◆ **Problem requirements**
Report every line of the listing below in which the string "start" appears.
*** Opening of Dataset content ***
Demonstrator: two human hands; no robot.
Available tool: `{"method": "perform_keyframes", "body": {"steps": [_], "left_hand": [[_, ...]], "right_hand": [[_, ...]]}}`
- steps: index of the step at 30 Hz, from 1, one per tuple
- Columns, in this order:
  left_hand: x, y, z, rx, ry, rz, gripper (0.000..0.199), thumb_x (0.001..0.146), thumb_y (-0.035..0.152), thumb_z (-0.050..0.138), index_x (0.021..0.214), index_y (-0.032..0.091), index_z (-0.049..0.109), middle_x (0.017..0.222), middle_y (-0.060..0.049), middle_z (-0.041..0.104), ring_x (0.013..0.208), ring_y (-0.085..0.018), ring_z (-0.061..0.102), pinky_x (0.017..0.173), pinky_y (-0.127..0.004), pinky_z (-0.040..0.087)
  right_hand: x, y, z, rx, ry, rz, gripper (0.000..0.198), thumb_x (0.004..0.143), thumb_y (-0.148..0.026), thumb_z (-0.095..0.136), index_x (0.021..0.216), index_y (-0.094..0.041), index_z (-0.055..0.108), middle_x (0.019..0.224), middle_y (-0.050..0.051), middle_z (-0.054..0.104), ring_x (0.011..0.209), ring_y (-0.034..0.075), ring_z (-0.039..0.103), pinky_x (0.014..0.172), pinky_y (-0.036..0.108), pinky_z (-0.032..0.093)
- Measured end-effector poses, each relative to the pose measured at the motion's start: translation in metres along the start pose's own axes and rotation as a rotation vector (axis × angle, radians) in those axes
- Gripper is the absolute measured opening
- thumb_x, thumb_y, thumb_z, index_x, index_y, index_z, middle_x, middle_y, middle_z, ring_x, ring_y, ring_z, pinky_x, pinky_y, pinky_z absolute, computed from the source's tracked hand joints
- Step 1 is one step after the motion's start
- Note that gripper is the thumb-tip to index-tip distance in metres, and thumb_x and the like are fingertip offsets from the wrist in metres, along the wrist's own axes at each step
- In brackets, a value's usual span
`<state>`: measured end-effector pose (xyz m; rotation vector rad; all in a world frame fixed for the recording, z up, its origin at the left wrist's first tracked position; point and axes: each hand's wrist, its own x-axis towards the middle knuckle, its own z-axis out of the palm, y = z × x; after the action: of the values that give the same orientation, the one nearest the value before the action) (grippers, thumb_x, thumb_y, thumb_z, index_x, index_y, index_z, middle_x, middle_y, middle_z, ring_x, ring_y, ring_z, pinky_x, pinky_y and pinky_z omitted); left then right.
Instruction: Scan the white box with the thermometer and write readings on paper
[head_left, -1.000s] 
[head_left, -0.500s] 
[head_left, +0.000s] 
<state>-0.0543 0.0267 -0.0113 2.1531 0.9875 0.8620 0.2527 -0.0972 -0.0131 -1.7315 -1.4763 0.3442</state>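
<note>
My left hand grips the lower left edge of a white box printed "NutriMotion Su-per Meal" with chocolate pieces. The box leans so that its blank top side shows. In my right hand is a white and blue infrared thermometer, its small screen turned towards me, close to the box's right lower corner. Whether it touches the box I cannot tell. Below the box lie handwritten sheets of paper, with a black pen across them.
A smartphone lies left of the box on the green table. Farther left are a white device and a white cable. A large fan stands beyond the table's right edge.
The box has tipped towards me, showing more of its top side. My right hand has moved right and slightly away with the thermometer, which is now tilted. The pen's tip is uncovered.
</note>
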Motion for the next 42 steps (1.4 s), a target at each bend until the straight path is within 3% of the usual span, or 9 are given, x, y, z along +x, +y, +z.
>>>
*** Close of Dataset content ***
◆ **Answer for the task**
- Measured end-effector poses, each relative to the pose measured at the motion's start: translation in metres along the start pose's own axes and rotation as a rotation vector (axis × angle, radians) in those axes
- Step 1 is one step after the motion's start

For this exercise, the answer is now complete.